Task prompt:
An exact restatement of the entire listing is needed, excluding all images.

[Source material Boundary: Start]

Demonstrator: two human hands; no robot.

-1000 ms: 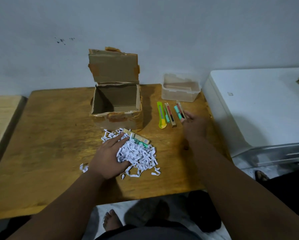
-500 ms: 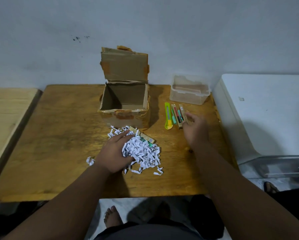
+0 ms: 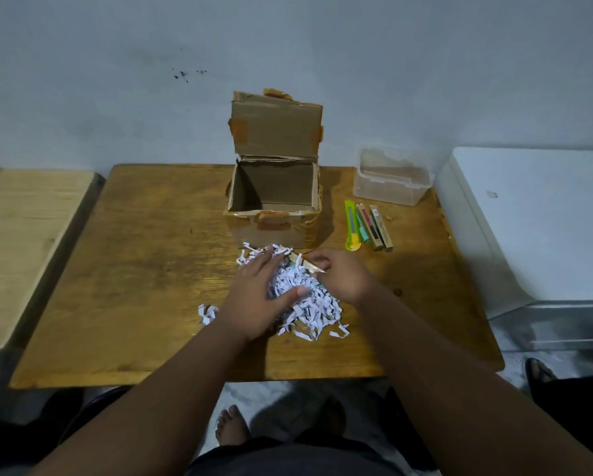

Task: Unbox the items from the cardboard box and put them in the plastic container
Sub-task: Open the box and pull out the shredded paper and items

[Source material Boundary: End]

Answer for the task:
Demonstrator: two human hands; no robot.

-1000 ms: 
-500 ms: 
+0 ms: 

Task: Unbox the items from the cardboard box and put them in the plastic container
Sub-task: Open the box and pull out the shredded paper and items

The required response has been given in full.